E Bagnoli ti spiazzava sempre: “Senti, parliamo in spogliatoio?” “Così, guadagniamo tempo”. E le interviste erano pezzi unici...

Raffaele Tomelleri

“Vai al campo e segui l’allenamento. Se riesci, portami un bel Bagnoli…”. Tradotto, “fagli una bella intervista”. Il campo, ovviamente, era lo stadio. Una volta, non proprio un secolo fa (ma sembrane siano passati due…) andavi “al campo” e potevi parlare con tutti. Prima o dopo l’allenamento. Senza filtri. Senza intoppi. Con educazione, sicuro. Ma senza dover passare da uffici stampa un po’ troppo rigorosi. Andavi, chiedevi al giocatore o al mister, a volte ti dicevano “…facciamo dopo l’allenamento?”, ma era tutto molto più semplice. Più bello. Più vero. Spesso, ci diventavi amico, di quel giocatore. Perchè ti guardavi in faccia, a volte parlavi anche di cose “extracalcio”, sempre avevi mille storie da raccontare. Emozioni, soprattutto. Quelle che piacciono alla gente e ti fanno capire che prima del giocatore c’è un uomo, un ragazzo, i suoi perchè, i suoi come, quando, dove…
Poi, poteva succedere (come quel giorno), che Bagnoli ti dicesse, rientrando dall’allenamento, dopo aver attraversato (a piedi, in mezzo alla bancarelle del mercato, ma ci pensate?) la strada che dall’antistadio porta agli spogliatoi: “Senti, se parliamo mentre faccio la doccia, ti dispiace? Così, guadagniamo tempo…”. E allora, entravi in spogliatoio con lui, ti sedevi sulla panchina e mentre si spogliava e poi si rivestiva, ti raccontava. Più una confessione che un’intervista. Ti diceva di Elkjaer e di Nanu, di Sacchetti e di Bruni (“…mi ci rivedo, in lui”), di Tricella e Fontolan e poi del Volpe (“…uno che ogni allenatore vorrebbe”). E via di mille altre cose, come venivano, come gli sembrava. Tu uscivi e il pezzo era già fatto, dentro c’erano emozioni, verità, semplicità, che nessuna “intervista di plastica” (quelle di oggi…) conterrà mai. E lo stesso, succedeva con i giocatori, quando uscivano e si fermavano lì, a parlare appoggiati alla macchina. Tra un autografo e l’altro. No, niente foto e niente selfie, per fortuna non erano ancora nati. Ma i tifosi c’erano, anche allora. Con foglietto, sciarpa, qualche rara maglia e relativo pennarello per la firma.

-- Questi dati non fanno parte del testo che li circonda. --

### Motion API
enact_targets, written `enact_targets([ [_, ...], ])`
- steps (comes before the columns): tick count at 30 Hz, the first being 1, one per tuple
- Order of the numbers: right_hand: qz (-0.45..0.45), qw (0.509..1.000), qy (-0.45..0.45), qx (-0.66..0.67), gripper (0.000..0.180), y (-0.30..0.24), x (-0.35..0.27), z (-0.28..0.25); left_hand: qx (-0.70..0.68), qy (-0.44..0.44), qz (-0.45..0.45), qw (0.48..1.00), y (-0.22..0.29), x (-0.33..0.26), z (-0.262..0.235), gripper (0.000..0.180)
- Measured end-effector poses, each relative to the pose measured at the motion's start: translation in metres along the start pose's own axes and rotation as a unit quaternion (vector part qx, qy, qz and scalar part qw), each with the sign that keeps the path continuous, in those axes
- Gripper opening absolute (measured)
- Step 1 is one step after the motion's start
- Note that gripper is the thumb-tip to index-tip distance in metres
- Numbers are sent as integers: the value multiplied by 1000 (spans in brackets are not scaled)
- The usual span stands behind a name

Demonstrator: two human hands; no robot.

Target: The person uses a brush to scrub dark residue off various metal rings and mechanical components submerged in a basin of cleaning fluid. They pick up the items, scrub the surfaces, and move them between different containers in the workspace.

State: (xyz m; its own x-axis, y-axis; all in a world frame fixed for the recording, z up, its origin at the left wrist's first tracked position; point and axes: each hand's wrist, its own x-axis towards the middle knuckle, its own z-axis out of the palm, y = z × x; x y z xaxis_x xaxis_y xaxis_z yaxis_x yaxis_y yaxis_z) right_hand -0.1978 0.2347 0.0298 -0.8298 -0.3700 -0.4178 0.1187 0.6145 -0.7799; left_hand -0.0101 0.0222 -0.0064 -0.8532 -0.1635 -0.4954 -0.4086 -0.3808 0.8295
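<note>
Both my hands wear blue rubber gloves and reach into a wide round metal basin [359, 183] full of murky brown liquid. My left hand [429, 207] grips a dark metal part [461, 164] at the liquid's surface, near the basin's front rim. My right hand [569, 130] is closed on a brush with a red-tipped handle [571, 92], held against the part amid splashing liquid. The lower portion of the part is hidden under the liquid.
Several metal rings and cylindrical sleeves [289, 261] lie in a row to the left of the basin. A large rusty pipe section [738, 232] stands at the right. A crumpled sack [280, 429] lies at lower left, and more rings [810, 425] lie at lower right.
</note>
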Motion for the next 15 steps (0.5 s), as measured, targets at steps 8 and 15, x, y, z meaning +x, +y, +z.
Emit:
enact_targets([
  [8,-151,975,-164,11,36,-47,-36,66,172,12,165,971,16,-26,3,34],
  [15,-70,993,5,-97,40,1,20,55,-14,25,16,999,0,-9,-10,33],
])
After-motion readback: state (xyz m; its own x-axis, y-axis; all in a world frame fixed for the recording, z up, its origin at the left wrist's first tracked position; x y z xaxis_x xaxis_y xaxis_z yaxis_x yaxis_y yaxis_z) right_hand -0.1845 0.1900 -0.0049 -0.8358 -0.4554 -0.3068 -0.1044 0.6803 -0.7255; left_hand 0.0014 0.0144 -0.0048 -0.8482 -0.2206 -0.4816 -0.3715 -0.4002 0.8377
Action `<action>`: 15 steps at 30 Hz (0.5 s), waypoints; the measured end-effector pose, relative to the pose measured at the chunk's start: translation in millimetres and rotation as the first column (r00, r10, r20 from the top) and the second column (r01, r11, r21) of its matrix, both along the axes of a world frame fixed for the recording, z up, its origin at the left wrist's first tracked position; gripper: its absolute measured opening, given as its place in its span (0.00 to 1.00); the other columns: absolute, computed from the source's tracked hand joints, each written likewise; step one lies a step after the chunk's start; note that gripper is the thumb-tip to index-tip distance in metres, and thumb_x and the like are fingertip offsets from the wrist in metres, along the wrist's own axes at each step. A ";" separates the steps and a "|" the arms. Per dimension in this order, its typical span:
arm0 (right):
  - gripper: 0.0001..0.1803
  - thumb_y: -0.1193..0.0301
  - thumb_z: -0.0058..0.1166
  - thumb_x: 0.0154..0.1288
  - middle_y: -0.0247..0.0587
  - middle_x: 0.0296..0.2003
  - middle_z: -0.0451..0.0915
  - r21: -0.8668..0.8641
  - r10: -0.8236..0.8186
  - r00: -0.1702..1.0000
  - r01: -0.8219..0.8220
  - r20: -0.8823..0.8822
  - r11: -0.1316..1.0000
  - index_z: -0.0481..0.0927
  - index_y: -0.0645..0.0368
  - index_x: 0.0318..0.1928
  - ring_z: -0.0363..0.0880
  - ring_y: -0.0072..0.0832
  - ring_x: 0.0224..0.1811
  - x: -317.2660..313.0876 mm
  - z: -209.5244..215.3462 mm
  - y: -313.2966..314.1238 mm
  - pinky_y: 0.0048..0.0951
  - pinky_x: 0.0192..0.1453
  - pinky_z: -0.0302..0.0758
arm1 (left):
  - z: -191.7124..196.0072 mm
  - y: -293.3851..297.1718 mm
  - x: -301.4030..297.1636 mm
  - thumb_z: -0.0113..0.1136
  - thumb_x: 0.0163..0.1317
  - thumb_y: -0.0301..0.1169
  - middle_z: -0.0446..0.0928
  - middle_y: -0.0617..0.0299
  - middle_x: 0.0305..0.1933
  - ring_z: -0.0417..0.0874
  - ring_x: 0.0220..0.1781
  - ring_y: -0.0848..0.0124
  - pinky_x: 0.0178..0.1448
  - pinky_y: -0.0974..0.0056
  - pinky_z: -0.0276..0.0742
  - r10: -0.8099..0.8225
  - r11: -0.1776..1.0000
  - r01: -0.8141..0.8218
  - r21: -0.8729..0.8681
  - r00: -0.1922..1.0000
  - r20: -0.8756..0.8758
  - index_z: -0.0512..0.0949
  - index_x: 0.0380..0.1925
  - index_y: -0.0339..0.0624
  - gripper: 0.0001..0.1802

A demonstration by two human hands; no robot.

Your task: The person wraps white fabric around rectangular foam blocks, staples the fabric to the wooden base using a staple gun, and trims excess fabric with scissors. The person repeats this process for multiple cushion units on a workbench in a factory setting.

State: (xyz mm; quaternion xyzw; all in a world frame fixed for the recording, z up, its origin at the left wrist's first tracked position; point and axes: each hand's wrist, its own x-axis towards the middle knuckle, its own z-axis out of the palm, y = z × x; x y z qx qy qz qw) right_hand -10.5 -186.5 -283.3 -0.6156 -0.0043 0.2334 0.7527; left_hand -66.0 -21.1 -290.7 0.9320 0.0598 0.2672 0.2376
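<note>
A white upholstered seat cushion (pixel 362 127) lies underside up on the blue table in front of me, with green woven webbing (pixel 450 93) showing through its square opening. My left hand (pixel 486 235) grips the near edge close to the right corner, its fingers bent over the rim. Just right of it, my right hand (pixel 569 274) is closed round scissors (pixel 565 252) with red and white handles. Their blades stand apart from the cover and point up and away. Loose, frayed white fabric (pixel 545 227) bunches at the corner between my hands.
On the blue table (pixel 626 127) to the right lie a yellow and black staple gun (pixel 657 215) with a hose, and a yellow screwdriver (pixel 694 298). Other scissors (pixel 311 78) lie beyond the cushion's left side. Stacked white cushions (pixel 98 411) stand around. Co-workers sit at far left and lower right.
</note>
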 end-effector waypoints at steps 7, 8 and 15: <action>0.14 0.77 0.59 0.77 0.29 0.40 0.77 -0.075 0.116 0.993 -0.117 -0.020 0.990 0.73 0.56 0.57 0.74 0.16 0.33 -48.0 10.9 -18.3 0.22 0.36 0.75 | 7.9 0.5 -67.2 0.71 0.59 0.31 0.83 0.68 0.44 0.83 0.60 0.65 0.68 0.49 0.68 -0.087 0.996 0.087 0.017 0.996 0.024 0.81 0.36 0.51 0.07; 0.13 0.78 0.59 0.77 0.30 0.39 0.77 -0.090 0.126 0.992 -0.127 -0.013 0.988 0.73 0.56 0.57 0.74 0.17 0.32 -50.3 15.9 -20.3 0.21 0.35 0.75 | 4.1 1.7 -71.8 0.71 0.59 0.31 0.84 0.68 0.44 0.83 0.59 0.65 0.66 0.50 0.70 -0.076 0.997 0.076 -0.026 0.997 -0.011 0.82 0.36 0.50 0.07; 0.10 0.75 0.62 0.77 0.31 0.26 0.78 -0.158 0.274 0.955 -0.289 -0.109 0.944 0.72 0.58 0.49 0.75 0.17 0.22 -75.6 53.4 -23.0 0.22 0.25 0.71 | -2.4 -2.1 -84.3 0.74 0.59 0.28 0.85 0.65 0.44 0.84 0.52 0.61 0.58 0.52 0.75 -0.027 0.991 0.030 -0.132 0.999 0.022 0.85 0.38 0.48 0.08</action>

Il Dige, il Nanu, Elkjaer, metteteci chi volete, ti raccontava e si raccontava, firmando, con semplicità. Erano i “campioni di tutti”, gl idoli senza piedestallo. Uomini, prima che giocatori.
Poi, quel tempo è finito, come finiscono (quasi sempre) anche le cose più belle. Siamo andati avanti (almeno lo pensiamo), ma siamo tornati indietro. Abbiamo conquistato software e giga e abbiamo perso umanità. Oggi non raccontiamo più l’uomo che c’è dentro l’allenatore, il giocatore. Non ci riusciamo più. Oggi, quando hai un’idea, quando vuoi raccontare alla gente chi è Zaccagni o cosa pensa davvero Aglietti, devi (prima) chiedere il permesso. E poi, forse, ce la puoi fare. Magari in quelle “interviste di plastica”, col backdrop alle spalle, centinaia di sponsor che passano, l’acqua minerale sul tavolo, le domande (tutte uguali) che fioccano, le risposte (tutte uguali) che arrivano. Non c’è emozione, non ci può essere e non è colpa di nessuno. Dei giornalisti, che vorrebbero fare domande diverse. Ma neanche dei protagonisti, che vorrebbero risposte diverse. Non c’è spazio per andare a fondo. Tutto in superficie. Banale e scontato, se volete, inutile. Vuoto. E’ finito quel giornalismo, purtroppo. Ma quel che è peggio, è finito quel calcio. E, peggio ancora, non tornerà più. Peccato.